Tragiczna historia utonięcia trzyletniego chłopca w Poznaniu
W Poznaniu miało miejsce straszliwe wydarzenie, które zakończyło się śmiercią trzyletniego chłopców. Podczas beztroskiej kąpieli w basenie znajdującym się na posesji rodziców, chłopiec nagle zaczął się topić. Pomoc pojawiła się w mgnieniu oka, ale niestety nie udało się uratować malucha. Ta tragedia pokazuje jednak inną stronę medalu, jeśli chodzi o reakcje rodziców chłopca.
Dramat rozegrał się 17 lipca na terenie jednego z prywatnych domów w Poznaniu. Chłopiec cieszył się swoim czasem w przydomowym basenie pod czujnym okiem rodziców, kiedy nagle wszystko poszło źle. Rodzice natychmiast reagując, wyciągnęli nieprzytomne dziecko z wody. Po wezwaniu służb ratunkowych: straży pożarnej, karetki oraz śmigłowca Lotniczego Pogotowia Ratunkowego, zespół medyczny rozpoczął proces reanimacji.

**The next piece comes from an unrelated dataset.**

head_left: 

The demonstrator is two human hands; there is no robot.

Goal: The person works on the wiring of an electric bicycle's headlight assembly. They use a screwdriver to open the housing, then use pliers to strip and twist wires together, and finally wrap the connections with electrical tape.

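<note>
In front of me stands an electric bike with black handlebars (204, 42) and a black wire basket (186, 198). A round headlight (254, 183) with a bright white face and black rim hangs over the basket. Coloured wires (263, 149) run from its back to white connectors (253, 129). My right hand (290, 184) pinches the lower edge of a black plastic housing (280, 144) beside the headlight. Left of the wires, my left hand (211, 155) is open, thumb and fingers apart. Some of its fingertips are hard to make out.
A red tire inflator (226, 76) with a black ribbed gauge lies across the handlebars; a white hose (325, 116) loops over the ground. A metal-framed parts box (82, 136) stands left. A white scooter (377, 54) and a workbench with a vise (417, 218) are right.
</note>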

Podczas godzinnej walki o życie chłopca, ratownikom medycznym udało się przywrócić mu funkcje życiowe. Niestety, pomimo ich niezmordowanych starań, stan chłopca był bardzo ciężki i został przewieziony do szpitala. Jak donosi telewizja WTK, po długiej walce o życie, maluch zmarł.
Jednakże, w środku tej niewyobrażalnej tragedii, rodzice chłopca zdecydowali się na odważny krok. Zgodzili się oddać serce swojego syna do przeszczepienia. Chociaż nie są w stanie skomentować swojej decyzji dla mediów, jak donosi WTK, bardzo zależy im na podkreśleniu znaczenia donacji organów. Mimo bólu i cierpienia, dzięki temu gestowi, innym osobom dano szansę na dalsze życie.